## Aim of the task:
Using the data below, output the first line and every line after it up to and including the line containing "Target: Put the", exactly as written and with nothing added.

------ Working data

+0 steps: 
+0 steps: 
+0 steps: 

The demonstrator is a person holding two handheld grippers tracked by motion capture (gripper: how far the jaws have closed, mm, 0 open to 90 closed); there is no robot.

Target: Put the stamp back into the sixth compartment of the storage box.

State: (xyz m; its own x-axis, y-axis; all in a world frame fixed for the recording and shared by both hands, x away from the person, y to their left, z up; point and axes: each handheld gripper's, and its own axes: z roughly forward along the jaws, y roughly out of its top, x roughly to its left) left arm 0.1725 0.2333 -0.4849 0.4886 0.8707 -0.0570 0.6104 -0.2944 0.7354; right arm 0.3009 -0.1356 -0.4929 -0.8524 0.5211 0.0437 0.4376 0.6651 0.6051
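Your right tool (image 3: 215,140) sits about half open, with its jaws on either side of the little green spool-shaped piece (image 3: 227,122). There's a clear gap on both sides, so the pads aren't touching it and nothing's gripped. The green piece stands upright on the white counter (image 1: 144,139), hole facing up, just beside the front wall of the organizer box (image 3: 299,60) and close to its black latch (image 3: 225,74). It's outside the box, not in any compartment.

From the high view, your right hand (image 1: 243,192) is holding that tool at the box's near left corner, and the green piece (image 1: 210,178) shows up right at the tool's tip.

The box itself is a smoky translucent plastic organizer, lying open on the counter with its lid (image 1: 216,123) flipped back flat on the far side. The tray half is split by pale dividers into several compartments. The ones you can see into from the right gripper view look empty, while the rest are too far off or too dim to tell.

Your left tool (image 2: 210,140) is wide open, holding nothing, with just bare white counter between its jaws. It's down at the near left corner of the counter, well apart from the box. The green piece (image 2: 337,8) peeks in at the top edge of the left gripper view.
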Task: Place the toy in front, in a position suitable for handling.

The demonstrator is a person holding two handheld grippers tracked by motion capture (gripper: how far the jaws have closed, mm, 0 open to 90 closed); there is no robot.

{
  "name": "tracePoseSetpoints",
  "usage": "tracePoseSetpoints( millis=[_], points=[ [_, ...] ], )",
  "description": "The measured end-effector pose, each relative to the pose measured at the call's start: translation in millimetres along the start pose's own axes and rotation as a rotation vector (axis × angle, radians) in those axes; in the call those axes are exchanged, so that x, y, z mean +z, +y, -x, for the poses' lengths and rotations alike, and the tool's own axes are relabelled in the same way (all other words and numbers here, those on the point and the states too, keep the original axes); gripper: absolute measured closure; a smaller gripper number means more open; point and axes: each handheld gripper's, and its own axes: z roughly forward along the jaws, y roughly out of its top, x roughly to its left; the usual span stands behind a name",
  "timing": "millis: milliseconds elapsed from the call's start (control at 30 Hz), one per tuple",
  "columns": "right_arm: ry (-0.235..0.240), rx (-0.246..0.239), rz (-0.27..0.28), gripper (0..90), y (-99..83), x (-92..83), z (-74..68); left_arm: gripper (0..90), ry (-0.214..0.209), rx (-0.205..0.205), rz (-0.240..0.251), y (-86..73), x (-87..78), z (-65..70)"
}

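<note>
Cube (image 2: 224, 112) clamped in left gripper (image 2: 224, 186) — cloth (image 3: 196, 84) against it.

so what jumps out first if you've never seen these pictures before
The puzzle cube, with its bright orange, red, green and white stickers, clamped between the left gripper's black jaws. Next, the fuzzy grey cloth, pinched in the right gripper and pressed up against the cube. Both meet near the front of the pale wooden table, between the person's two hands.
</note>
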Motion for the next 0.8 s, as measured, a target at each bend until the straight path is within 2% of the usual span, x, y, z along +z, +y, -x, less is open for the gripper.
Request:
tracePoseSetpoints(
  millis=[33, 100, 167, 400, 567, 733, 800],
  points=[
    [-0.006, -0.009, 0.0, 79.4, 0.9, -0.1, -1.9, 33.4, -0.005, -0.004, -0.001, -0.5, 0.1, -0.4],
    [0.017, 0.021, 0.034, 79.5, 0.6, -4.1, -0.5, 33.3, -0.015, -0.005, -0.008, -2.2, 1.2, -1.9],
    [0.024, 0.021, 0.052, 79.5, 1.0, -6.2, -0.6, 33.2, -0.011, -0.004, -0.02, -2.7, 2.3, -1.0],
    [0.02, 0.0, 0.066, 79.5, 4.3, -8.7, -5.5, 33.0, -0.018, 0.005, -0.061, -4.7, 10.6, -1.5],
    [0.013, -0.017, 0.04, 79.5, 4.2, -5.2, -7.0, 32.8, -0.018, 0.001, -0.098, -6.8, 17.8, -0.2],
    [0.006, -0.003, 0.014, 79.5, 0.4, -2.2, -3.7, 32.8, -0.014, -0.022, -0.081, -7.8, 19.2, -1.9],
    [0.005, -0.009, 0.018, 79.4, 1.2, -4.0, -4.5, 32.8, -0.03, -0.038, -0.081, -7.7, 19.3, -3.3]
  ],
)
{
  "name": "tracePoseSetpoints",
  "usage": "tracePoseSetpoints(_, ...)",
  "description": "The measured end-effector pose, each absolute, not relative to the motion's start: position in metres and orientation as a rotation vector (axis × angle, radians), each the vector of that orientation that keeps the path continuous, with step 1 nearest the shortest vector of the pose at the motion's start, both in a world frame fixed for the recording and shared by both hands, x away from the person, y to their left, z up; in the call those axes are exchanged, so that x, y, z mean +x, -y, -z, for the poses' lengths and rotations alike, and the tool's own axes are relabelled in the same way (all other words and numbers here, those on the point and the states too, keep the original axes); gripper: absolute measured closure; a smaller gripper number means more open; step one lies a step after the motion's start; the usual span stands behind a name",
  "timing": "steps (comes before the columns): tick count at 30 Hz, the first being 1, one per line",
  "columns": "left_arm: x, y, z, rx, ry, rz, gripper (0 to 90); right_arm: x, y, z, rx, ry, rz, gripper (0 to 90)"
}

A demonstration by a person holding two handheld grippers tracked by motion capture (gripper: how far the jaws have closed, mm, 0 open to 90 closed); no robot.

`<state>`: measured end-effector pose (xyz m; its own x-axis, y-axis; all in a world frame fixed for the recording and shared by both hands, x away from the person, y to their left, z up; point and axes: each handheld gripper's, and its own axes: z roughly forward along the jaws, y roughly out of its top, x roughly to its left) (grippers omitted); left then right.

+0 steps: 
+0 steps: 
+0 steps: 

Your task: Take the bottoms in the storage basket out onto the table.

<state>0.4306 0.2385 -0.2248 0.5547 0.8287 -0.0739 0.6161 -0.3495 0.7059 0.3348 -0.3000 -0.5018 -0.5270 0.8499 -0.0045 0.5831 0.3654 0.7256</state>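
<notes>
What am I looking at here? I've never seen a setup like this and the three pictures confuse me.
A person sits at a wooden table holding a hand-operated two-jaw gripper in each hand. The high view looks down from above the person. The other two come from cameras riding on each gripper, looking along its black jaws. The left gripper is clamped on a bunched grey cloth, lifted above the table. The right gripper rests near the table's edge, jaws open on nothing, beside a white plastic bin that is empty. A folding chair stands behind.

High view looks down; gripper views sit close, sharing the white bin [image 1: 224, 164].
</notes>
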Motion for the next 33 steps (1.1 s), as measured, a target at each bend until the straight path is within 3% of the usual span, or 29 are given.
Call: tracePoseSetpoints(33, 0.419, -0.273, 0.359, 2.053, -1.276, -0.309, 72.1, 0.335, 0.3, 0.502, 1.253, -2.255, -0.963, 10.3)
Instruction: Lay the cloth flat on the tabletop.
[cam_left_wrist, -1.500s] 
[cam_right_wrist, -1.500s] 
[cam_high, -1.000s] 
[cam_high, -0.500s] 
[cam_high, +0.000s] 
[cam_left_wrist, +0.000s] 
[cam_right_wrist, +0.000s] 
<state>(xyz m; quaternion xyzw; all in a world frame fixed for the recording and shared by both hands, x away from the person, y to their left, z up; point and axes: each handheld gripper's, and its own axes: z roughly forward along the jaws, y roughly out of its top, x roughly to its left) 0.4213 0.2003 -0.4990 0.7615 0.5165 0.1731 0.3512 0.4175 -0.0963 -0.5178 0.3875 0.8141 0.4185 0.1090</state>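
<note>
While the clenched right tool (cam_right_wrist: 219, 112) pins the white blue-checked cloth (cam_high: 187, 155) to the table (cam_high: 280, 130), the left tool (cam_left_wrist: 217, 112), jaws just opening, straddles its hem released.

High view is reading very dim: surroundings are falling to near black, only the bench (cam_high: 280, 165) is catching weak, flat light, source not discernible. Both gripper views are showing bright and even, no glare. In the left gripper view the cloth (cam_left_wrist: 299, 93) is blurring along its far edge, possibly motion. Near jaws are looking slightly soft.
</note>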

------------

## Exercise response:
+0 steps: 
+0 steps: 
+0 steps: 

The demonstrator is a person holding two handheld grippers tracked by motion capture (gripper: how far the jaws have closed, mm, 0 open to 90 closed); there is no robot.

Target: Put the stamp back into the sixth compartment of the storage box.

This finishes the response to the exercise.